Re: [PATCH 0/3] vmsplice: make vmsplice a trivial wrapper for preadv2/pwritev2

From: Andy Lutomirski <luto@amacapital.net>
Date: 2026-06-04 15:53:29
Also in: linux-fsdevel, linux-mm, linux-patches, lkml, netdev

On Wed, Jun 3, 2026 at 11:32 PM Willy Tarreau [off-list ref] wrote:
On Mon, Jun 01, 2026 at 05:28:25PM -0700, Andrew Morton wrote:
quoted
On Mon, 1 Jun 2026 16:04:55 -0400 Steven Rostedt [off-list ref] wrote:
quoted
On Mon, 1 Jun 2026 18:33:25 +0100
Al Viro [off-list ref] wrote:
quoted
On Mon, Jun 01, 2026 at 10:17:23AM -0700, Linus Torvalds wrote:
quoted
TLDR: maybe we could ghet rid of "f_op->splice_read". *That* would be
a big simplification.
FUSE might be interesting - fuse_dev_splice_read() and its ilk.
Communications between the kernel and fuse server at least used to
seriously want that, so that would be one place to look for unhappy
userland...

splice-related logics in fs/fuse/dev.c is interesting; another place
like this is kernel/trace/, but I'm less familiar with that one.

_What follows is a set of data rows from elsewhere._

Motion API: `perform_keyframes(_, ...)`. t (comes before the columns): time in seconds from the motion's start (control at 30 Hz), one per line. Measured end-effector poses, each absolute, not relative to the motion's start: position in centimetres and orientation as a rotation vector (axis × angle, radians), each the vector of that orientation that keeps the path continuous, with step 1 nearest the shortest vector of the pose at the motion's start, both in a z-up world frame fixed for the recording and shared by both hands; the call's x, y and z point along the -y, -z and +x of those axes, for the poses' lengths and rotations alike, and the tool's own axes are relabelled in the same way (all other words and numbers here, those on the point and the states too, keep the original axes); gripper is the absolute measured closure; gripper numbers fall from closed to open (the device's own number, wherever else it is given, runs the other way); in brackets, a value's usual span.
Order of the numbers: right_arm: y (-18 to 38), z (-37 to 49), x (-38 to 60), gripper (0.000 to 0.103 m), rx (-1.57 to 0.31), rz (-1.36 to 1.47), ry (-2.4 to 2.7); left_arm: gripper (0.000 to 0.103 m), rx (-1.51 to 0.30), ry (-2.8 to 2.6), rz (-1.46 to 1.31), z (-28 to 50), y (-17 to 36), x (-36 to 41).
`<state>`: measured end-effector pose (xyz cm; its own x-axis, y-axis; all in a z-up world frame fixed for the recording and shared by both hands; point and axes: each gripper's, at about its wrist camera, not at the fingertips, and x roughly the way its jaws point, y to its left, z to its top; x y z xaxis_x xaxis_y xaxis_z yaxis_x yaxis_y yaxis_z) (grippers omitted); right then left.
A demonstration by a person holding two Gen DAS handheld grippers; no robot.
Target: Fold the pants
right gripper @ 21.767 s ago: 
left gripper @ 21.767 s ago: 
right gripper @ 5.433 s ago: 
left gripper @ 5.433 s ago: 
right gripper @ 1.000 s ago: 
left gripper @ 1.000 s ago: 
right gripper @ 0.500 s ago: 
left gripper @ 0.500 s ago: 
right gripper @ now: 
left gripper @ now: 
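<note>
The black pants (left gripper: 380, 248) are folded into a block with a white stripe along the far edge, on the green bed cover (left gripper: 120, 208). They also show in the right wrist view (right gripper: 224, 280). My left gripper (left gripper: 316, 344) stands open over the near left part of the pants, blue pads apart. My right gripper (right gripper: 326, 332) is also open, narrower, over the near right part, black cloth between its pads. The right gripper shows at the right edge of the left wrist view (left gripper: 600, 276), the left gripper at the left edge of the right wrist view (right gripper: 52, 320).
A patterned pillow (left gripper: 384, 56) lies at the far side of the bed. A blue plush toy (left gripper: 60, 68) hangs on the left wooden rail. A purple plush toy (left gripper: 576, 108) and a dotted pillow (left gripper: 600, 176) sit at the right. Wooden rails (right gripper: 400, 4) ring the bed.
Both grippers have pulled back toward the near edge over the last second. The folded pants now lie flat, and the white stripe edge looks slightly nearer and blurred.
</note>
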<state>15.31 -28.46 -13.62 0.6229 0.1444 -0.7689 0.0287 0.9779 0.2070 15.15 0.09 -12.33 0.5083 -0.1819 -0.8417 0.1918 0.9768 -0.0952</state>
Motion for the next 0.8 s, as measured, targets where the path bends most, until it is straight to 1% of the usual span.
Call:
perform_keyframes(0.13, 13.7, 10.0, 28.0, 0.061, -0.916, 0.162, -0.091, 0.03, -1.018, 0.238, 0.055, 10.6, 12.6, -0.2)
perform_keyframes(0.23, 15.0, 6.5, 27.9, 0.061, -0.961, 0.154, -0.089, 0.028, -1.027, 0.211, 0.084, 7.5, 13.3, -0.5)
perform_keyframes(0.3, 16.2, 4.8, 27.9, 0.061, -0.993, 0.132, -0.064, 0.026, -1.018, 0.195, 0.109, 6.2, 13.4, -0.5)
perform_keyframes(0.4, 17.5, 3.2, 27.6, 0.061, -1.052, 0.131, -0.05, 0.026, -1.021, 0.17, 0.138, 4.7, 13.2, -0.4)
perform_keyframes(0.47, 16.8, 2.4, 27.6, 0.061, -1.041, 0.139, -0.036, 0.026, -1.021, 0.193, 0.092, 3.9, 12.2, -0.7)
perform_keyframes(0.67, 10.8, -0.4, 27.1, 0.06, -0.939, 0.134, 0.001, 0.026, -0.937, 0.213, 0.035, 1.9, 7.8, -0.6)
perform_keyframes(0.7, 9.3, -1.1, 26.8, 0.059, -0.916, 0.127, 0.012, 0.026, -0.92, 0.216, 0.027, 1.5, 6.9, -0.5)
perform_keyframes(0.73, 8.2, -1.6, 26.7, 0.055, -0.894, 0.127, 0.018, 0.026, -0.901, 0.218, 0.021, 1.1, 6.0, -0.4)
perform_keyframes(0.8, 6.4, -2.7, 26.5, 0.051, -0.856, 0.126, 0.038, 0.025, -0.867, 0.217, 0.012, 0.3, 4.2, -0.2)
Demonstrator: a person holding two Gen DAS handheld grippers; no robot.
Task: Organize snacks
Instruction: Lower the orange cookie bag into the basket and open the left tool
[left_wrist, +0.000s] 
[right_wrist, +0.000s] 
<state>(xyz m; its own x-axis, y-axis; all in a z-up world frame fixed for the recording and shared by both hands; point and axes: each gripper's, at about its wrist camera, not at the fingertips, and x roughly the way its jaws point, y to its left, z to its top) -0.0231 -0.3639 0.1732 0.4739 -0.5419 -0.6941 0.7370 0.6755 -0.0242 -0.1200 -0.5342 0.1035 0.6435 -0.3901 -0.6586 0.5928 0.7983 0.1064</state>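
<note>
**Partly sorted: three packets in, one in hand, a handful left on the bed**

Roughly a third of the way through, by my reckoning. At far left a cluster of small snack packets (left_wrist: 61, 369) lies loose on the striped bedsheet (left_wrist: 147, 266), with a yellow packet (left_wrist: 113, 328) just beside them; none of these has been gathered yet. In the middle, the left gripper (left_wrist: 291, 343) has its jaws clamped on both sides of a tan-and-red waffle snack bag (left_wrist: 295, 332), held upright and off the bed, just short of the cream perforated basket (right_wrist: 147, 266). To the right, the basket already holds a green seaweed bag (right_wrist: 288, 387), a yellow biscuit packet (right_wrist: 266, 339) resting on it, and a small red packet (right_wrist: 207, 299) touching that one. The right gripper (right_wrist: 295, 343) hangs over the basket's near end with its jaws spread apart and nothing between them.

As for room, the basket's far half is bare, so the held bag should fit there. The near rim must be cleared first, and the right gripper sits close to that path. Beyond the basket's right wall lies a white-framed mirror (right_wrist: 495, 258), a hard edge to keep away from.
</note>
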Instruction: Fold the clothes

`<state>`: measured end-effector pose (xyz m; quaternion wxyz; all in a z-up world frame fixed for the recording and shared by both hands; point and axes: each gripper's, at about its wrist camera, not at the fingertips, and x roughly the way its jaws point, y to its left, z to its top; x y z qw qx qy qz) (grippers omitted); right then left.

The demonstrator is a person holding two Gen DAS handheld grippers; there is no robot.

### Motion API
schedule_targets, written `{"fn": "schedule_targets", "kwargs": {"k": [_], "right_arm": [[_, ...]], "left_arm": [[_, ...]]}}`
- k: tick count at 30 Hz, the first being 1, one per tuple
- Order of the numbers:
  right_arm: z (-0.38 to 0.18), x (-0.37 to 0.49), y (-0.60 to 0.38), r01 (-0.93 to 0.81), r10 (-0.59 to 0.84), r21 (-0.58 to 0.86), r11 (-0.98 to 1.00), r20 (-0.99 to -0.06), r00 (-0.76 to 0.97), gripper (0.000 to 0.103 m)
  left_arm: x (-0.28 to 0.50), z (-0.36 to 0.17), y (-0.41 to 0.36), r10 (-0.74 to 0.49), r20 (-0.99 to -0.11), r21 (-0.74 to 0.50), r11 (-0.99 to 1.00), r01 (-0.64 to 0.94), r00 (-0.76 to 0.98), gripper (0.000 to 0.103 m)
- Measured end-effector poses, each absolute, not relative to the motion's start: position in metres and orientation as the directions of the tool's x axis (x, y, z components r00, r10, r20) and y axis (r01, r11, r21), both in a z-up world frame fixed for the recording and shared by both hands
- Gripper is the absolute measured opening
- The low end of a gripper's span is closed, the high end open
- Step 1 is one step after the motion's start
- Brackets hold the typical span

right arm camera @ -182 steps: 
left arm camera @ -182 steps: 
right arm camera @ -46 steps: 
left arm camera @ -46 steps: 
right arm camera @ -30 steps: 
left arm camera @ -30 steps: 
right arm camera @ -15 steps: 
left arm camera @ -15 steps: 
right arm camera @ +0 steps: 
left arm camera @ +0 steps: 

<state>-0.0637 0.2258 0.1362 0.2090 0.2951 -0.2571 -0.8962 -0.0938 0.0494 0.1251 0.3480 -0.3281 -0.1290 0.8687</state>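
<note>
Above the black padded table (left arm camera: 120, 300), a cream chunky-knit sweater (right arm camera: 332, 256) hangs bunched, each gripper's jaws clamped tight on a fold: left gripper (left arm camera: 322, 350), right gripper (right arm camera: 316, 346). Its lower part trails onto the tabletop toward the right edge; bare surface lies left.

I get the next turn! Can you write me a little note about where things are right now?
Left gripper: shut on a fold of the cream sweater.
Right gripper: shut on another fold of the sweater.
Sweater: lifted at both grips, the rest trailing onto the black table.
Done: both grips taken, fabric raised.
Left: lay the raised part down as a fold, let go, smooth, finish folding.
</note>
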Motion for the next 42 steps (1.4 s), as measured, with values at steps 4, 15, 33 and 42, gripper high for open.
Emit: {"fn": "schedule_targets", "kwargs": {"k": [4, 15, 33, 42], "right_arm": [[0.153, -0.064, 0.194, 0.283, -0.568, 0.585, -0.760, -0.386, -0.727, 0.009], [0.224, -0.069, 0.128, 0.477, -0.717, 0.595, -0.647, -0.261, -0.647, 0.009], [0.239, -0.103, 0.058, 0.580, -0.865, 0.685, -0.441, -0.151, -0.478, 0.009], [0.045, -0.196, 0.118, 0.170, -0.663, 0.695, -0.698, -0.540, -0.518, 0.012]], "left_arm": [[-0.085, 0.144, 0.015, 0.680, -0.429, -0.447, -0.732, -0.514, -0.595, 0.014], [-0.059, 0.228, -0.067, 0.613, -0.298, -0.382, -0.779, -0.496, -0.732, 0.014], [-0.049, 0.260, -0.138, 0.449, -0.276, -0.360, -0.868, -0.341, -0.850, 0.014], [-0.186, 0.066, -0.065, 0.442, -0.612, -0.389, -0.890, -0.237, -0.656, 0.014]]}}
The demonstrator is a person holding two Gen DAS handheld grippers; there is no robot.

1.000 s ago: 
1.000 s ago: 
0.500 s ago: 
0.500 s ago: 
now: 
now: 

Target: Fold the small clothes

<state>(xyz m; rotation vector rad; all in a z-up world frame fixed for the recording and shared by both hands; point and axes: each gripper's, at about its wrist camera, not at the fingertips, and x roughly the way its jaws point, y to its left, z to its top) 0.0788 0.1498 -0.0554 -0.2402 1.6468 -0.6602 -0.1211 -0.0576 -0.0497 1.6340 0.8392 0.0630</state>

rostedt Cc'd (miklos already had been)
Thanks for the Cc. The tracing ring buffer was specifically made to be used
by splice and the libtracefs has a lot of code to use it as well. As
reading the ring buffer literally swaps out the write portion with a blank
read portion, that portion (sub-buffer) is used to be directly fed into
splice, providing a zero-copy of the trace data from the write of the event
to going into a file.

trace-cmd defaults to using splice to copy the tracing ring buffer directly
into files to avoid as much copying during live recordings as possible.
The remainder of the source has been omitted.